• _REQUIRED WORK_: Go through the data below and return each line where the string "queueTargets" appears.

Items listed in a dataset:

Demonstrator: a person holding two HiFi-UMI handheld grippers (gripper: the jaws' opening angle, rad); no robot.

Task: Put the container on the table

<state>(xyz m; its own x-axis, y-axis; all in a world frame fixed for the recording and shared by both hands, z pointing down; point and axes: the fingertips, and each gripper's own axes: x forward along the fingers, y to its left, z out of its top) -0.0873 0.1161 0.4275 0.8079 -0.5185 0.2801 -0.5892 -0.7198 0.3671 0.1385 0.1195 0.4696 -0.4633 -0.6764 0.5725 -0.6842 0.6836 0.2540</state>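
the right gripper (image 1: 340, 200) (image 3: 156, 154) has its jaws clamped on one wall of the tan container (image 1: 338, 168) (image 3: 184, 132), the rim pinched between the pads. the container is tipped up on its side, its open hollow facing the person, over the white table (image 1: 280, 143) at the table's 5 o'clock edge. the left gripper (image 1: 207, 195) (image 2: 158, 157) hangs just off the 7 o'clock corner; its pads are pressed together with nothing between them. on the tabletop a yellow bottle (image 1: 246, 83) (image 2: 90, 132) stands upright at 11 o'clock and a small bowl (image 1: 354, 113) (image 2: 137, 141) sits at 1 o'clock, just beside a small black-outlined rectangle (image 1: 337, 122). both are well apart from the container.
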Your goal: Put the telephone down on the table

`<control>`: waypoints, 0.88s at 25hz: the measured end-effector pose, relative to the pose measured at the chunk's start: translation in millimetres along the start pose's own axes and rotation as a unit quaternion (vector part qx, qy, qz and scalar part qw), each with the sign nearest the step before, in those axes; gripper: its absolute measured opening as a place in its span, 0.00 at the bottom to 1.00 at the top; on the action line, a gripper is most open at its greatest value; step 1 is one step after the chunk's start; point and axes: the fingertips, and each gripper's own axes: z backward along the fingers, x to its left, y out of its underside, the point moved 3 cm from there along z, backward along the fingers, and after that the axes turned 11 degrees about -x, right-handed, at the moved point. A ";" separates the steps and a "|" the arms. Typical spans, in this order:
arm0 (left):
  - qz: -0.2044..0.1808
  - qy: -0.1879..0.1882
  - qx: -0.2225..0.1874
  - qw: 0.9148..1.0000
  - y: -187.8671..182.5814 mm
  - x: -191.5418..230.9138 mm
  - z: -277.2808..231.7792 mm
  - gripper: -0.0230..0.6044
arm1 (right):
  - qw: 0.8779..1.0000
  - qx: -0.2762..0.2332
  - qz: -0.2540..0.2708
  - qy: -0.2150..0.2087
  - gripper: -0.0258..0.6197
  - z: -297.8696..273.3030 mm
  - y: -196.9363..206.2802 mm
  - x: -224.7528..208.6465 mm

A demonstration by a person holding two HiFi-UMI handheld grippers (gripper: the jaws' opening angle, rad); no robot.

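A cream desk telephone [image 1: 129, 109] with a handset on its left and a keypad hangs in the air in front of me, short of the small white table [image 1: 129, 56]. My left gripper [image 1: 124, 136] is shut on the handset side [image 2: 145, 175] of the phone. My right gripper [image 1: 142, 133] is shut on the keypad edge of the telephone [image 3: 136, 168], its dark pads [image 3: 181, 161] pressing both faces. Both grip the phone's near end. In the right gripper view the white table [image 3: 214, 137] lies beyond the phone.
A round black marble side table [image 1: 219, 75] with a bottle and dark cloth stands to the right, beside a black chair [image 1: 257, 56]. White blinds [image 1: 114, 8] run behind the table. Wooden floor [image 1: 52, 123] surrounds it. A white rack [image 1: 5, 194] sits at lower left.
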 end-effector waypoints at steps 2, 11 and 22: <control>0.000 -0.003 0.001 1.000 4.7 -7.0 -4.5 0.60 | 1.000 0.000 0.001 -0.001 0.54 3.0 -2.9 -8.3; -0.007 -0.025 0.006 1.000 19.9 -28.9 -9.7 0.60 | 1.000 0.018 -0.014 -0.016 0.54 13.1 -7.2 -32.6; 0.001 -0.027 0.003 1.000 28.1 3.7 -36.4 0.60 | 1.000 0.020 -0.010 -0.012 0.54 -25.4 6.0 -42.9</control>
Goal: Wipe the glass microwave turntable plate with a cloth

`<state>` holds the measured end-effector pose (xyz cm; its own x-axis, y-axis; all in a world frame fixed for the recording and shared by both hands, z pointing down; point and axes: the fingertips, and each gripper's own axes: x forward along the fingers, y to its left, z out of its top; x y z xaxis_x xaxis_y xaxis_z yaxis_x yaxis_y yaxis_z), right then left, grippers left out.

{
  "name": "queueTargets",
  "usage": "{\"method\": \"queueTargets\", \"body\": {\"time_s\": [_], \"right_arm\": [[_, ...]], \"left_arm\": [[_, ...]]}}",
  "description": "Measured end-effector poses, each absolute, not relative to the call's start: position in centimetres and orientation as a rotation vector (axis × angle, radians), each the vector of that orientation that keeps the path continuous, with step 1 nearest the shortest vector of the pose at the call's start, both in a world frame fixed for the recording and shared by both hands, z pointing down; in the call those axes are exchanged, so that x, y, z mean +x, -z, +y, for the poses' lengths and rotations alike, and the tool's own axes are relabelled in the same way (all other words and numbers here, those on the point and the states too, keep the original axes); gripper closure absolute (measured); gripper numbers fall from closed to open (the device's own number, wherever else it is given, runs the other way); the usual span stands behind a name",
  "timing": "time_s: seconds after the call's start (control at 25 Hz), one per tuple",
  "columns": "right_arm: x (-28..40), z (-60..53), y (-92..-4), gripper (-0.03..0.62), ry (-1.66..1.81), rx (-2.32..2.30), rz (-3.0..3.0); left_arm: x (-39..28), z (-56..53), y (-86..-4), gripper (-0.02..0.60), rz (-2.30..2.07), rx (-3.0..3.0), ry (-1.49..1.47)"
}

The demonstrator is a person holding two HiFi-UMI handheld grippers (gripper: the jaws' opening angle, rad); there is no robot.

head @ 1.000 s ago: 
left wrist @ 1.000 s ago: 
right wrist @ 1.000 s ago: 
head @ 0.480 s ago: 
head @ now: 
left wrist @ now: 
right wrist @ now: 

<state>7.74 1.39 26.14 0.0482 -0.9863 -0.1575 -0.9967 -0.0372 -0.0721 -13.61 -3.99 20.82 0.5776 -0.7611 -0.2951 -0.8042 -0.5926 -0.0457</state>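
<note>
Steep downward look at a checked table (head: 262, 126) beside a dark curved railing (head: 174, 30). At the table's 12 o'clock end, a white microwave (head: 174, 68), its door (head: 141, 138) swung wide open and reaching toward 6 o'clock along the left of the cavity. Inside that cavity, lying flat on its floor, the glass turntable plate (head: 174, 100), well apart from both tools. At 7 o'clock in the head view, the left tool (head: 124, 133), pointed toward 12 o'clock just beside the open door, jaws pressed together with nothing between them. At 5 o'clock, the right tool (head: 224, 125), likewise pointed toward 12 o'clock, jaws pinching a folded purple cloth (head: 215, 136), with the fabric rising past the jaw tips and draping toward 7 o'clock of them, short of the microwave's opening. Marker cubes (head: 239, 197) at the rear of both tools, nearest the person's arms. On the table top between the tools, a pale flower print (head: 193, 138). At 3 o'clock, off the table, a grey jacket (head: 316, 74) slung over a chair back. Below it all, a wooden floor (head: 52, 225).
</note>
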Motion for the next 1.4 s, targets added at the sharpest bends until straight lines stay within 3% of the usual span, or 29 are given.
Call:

• _EXERCISE ANSWER_:
  "name": "queueTargets",
  "usage": "{\"method\": \"queueTargets\", \"body\": {\"time_s\": [_], \"right_arm\": [[_, ...]], \"left_arm\": [[_, ...]]}}",

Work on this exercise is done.